Without doubt the information must have some relation to the question of treating the patient. A physician called in merely to attest a testator's mental capacity to execute a will, is competent to testify to information then acquired, because he is not called to treat the patient. Hoyt vs. Hoyt, 112 N. Y., 493, 515. Matter of Freeman, 46 Hun., 458.

In cases where the information has had some relation to a question of treatment, and the controversy as to privilege has

depended upon the scope of the word "necessary," the views of the courts have been somewhat varied. In Penn. Co. vs. Marion, Ind., 1890, 23 Northeast. Rep., 973, it was held that a physician attending a person injured, since he has no business to interrogate the patient for any other purpose than to ascertain the nature and extent of the injury and in aid of treatment, the information gained by questions calculated to serve that purpose is privileged. And if the physician's proper question draws out the patient's admission that it was not the company's fault but that he tried to get off before the train stopped, the physician is not competent as a witness to prove that statement in favor of the defendant. The same view was also applied in Norton vs. Moberly, 18 Mo. App., 497. The contrary was held in a very similar case in this State in Brown vs. Rome, Watertown, etc., R. R. Co., 45 Hun., 439, where the evidence was excluded on the trial, and the decision was reversed, the Supreme Court saying: "It is entirely plain that the evidence was not information necessary to enable the witness to act or prescribe."

In Cooley vs. Foltz (Mich., 1891), 48 Northwest. Rep., 176, it was held that it is competent for the plaintiff's physician to testify that when called in professionally he was told by plaintiff that she had sued the defendant and would want him as a witness, since such testimony has no relation to the plaintiff's condition.

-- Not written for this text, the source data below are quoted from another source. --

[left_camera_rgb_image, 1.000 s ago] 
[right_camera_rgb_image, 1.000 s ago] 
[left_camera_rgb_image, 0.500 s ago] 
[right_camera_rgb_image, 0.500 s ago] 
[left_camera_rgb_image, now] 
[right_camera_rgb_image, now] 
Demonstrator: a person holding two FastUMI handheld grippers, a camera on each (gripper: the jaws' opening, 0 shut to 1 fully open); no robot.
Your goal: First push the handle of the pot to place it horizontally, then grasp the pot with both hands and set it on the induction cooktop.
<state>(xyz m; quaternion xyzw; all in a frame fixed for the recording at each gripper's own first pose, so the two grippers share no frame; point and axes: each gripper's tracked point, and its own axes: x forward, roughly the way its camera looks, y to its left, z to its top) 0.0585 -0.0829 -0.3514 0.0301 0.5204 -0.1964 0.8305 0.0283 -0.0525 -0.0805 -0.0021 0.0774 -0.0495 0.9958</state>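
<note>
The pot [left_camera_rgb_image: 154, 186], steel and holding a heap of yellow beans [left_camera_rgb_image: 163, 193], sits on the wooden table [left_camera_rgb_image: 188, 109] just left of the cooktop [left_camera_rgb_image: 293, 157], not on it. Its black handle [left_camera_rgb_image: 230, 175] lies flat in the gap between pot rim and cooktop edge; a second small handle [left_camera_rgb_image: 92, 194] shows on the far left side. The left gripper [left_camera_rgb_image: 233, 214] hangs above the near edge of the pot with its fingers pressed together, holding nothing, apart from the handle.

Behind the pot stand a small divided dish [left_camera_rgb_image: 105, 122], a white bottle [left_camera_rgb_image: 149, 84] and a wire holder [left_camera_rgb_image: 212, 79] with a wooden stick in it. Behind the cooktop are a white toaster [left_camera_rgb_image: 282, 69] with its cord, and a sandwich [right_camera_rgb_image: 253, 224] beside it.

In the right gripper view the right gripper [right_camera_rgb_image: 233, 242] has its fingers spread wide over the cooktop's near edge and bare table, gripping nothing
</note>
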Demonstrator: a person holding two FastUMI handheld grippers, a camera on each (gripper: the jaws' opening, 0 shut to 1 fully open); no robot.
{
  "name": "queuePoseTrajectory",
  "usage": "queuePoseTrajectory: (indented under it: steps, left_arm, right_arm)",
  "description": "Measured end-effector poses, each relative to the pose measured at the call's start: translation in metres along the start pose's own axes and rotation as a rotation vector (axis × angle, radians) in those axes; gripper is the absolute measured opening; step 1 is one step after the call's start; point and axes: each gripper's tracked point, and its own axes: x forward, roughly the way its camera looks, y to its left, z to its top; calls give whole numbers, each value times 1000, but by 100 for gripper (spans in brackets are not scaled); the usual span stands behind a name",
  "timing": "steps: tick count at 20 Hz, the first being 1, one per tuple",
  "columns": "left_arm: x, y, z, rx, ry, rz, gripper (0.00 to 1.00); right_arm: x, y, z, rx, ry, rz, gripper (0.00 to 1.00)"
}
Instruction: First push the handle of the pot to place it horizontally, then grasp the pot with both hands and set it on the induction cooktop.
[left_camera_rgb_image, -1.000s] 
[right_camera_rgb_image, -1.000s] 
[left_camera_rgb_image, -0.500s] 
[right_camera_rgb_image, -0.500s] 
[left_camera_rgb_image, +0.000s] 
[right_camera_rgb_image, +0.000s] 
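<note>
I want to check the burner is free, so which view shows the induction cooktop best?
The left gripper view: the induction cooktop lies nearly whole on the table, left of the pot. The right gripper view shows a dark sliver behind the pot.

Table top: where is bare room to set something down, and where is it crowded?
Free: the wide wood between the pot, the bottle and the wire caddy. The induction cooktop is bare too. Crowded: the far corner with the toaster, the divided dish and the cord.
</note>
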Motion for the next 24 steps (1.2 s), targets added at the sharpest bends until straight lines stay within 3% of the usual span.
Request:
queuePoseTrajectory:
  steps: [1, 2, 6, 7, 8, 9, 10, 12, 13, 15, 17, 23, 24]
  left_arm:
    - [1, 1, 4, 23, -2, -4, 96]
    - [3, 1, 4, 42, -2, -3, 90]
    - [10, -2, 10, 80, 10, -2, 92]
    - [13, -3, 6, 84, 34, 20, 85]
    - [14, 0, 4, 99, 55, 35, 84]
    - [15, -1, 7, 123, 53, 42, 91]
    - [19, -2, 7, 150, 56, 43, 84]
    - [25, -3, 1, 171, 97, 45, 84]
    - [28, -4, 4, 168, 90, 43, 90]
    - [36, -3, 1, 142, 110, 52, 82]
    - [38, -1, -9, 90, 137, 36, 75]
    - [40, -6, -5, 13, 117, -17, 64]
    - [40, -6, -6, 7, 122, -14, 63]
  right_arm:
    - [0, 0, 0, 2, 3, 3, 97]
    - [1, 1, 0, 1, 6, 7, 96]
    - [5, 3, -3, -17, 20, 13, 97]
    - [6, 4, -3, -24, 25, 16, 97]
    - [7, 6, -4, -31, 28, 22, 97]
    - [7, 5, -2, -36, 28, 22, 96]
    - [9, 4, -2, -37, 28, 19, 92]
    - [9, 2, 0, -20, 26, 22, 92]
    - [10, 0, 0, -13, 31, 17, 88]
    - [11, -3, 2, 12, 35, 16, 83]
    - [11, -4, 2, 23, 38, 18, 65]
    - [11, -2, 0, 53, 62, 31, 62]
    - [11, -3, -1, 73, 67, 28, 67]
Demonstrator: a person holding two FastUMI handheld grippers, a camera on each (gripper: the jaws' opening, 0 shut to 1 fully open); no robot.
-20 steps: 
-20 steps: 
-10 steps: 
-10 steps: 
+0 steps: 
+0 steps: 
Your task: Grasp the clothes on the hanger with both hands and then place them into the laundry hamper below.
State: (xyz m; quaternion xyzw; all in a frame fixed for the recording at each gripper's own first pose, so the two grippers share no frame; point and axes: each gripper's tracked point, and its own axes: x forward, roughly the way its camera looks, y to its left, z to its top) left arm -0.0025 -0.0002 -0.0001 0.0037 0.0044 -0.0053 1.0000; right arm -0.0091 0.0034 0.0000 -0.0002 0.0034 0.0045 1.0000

It seems clear that information is privileged which was properly called for in the course of ascertaining whether treatment is needed or not needed; and accordingly it was so held in Gratton vs. Metropolitan Life Ins. Co., 24 Hun., 43. Learned, J., well says: "The day has passed when it is thought that a physi

cian's advice was of no use unless he ordered a dose of medicine."

It was there also held that the fact that the patient's employer ordered and paid for the examination, did not impair privilege.

This brings us to the question how the objection to such testimony may be waived.

Until amended last year by a clause which I will afterwards state, the statute by its terms applied to every examination of such a physician "unless the provisions thereof are expressly waived by the . . . patient."

In this state of the law it was held that the patient, or his attorney, while the patient lived, could waive the privilege in court, and that the patient could waive it by previous conduct before going into court; but that after the patient's death no one could waive it.

Contests over this irrevocable character of the privilege led to the amendment of 1891 in these words: "But a physician or surgeon may upon a trial or examination disclose any information as to the mental or physical condition of a patient who is deceased, which he acquired in attending such patient professionally, except confidential communications and such facts as would tend to disgrace the memory of the patient, when the provisions of section eight hundred and thirtyfour have been expressly waived on such trial or examination by the personal representative of the deceased patient, or, if the validity of the last will and testament of such deceased patient is in question, by the executor or executors named in said will." (L. 1891, p. 736, c. 381.)

Several important questions will arise upon the construction of this amendment, which are of interest to physicians as well as to lawyers.